Blockland was spotlighted on The Screen Savers on February 11, 2005, drastically increasing the user base overnight. It has also been featured on Shack News. Blockland was officially released on February 24, 2007. It was released on Steam in December 2013 after spending nearly a year on Steam Greenlight.

==Gameplay==
Blockland is an open-ended sandbox game, giving players the freedom to design and construct elaborate structures. Styled as a minifigure, players build inside of the virtual world using bricks reminiscent of toy blocks. These structures can be built in either a single-player or multiplayer server. Any player who buys the game is able to host a standard server, holding up to 100 players.
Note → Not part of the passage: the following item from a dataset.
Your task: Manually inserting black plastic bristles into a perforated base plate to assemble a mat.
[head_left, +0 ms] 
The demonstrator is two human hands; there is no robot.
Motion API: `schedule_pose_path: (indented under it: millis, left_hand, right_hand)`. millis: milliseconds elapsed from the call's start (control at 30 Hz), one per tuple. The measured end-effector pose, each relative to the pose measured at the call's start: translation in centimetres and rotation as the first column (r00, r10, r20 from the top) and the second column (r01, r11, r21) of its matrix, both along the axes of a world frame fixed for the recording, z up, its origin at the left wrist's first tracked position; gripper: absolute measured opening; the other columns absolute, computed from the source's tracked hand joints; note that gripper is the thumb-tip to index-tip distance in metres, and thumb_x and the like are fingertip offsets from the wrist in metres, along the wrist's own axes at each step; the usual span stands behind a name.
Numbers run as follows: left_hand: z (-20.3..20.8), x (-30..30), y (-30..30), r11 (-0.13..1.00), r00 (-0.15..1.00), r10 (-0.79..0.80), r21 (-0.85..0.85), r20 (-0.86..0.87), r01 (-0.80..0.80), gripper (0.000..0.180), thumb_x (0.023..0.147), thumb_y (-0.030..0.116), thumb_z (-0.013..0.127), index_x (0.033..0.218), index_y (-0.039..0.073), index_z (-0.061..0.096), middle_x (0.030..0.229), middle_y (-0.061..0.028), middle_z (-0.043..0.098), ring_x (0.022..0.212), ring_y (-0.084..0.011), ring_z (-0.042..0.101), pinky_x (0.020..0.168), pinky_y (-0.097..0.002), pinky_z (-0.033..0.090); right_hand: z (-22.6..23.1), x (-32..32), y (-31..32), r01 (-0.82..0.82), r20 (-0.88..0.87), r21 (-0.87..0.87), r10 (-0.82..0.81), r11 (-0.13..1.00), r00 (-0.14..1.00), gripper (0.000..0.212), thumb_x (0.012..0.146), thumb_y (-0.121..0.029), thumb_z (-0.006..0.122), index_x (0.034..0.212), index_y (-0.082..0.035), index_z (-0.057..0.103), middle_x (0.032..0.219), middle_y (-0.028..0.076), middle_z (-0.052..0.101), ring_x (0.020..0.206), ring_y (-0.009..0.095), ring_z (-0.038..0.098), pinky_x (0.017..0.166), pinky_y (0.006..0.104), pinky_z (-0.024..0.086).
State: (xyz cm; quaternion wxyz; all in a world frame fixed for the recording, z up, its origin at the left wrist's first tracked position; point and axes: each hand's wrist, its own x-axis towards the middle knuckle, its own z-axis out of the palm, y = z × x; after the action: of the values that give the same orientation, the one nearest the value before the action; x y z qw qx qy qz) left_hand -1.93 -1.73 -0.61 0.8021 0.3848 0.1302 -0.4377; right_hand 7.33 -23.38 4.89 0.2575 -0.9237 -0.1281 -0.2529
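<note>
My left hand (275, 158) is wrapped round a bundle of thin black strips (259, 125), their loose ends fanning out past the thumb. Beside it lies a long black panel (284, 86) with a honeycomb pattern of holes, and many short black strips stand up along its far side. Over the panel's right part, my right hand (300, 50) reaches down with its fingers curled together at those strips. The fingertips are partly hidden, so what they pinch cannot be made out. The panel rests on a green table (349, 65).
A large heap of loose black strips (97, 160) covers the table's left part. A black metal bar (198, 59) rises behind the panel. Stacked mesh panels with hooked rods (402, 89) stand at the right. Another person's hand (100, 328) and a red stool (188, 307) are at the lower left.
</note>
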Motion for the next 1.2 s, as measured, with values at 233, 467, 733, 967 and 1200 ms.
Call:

The properties of individual bricks can be changed, such as illumination, particles, and specularity. Blockland features non-player characters, weapons, destructible vehicles, and a minigame system, enabling users to create new self-contained gameplay modes. These can range from deathmatch to full games-within-a-game, such as role-playing video game, or zombie survival. Blockland features a trigger and event-based system to create basic interactive objects, such as operable light switches, missile launchers, collapsing structures, or arcade games such as Pong or Breakout. Blockland has a large community of player-created add-on content, such as gamemodes, vehicles, and specialty bricks.

== Development ==
A prototype version of Blockland known as 'Vanilla Blockland' was released on November 15, 2004. Canadian newspaper The Globe and Mail wrote an article on this early version of Blockland, in which creator Eric "Badspot" Hartman claimed the game had gained 20,000 users in the ten days since it "became big", after being featured on The Screen Savers. The retail version of Blockland was completed and released on February 24, 2007. A new version was released in August 2012, removing terrain but adding more dynamic lighting to builds. The game was greenlit on Steam Greenlight in August 2013, and on December 16, Blockland was released on Steam after spending nearly a year on Steam Greenlight.

===Shadows and Shaders===
Included in the game on August 9, 2012, an update called "Shadows and Shaders" (also known as Version 21) removed the game's traditional 'maps' - open-world terrain - replacing them with a flat field. GLSL shadows and shaders were added, along with customizable skyboxes, and a day/night cycle. Additionally, it provided users with the ability to make custom shader files.